For Tomforde, Pour is about people. Though the business has locations in Greenville, S.C., and Santa Cruz, Calif., those bars are operated by his brother-in-law and childhood best friend, respectively, and were opened to include his loved ones in his success. Beyond the bottom line, Tomforde’s objective is the creation of employment opportunities within his community — positions with a pay scale well above industry averages. Although Pour is currently fully staffed, the demands of the restaurant may necessitate future hires.

“I’m passionate about employing people; that’s one of my greatest joys as a small-business owner,” Tomforde says. “We’re not a robot bar; we’re not eliminating jobs. Our staff operate in a host capacity, providing customers guidance and an interactive experience. For me, it’s always people first.”

Pour Taproom is at 2 Hendersonville Road. Visit pourtaproom.com for details.

Metal up your glass

The cross section of beer lovers and metalheads in Asheville is larger than you might expect — a heavy-metal-themed beer bar has quietly opened in West Asheville, and its reception has been impressive. The Black Cloud is located in a basement adjacent to The Hop at 723 Haywood Road. But owner Brett Morgan is quick to point out that, despite its underground location, it’s anything but a dive bar. His protestations are understandable, considering the bar’s sleek, industrial interior and carefully curated beer list.

Ten taps run the gamut of styles, focusing on North Carolina breweries. Draft offerings are augmented by bottle and can selections, but there is no wine or liquor. The next keg to rotate into a draft position is listed on the menu beneath the current offering, a nice touch indicative of an attention to detail aimed at pleasing both those in the industry and beer lovers in general.

The Black Cloud seems poised to become the new local beer industry hangout, as the grand opening was attended by professionals working for Burial, Hi-Wire, Wicked Weed, New Belgium, Wedge, Twin Leaf, Highland, Bruisin’ Ales, Tasty, Hops & Vines and Tryon Distributors. Response was unanimously and enthusiastically positive.

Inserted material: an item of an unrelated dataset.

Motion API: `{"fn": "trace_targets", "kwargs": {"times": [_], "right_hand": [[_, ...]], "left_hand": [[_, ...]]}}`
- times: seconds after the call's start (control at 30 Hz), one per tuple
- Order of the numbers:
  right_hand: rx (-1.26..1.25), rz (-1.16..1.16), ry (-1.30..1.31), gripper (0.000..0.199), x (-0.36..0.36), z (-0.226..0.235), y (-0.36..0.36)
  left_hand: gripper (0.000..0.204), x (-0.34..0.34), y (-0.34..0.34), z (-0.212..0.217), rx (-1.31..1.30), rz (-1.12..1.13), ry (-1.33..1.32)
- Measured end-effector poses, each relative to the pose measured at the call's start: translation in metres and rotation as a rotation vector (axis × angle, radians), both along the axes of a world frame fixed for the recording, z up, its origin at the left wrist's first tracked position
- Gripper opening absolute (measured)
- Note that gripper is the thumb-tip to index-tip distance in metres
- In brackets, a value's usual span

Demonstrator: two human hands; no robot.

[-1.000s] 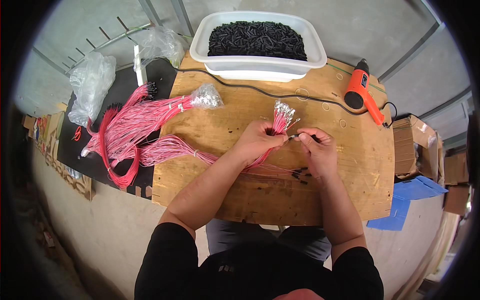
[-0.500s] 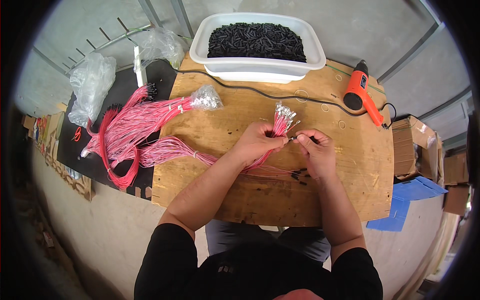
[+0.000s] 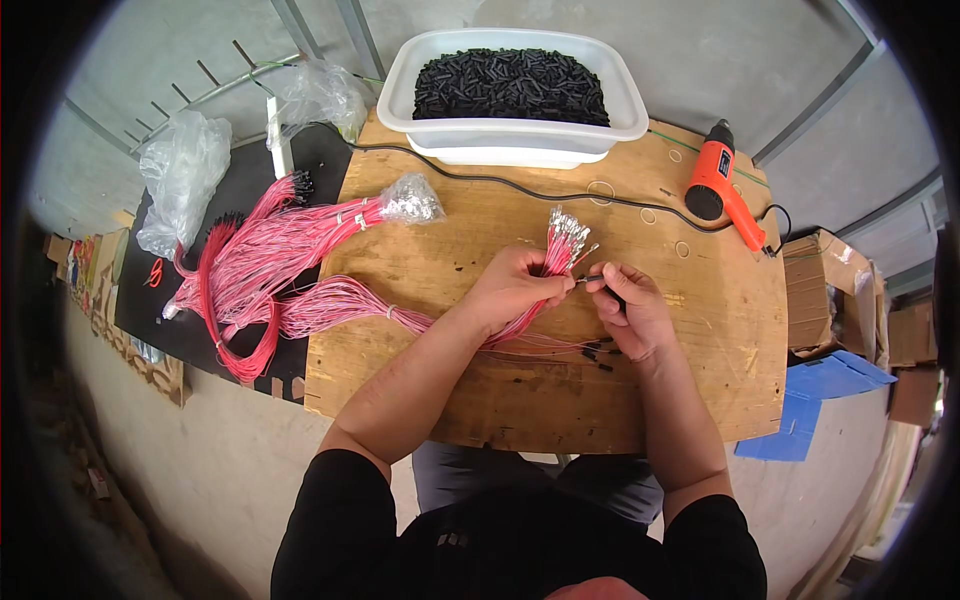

LPs from some of metal’s greatest bands are played from beginning to end, and classic horror movies are screened on the bar’s lone TV. But Morgan emphasizes that the bar’s appeal reaches beyond headbangers. When asked about the idea behind The Black Cloud, Morgan defies attempts at categorization.

“I would rather not try to describe the concept or direction in words,” he says. “I would rather each person formulate a description for him or herself.”

The Black Cloud is at 723 Haywood Road. Hours are 5 p.m.-midnight.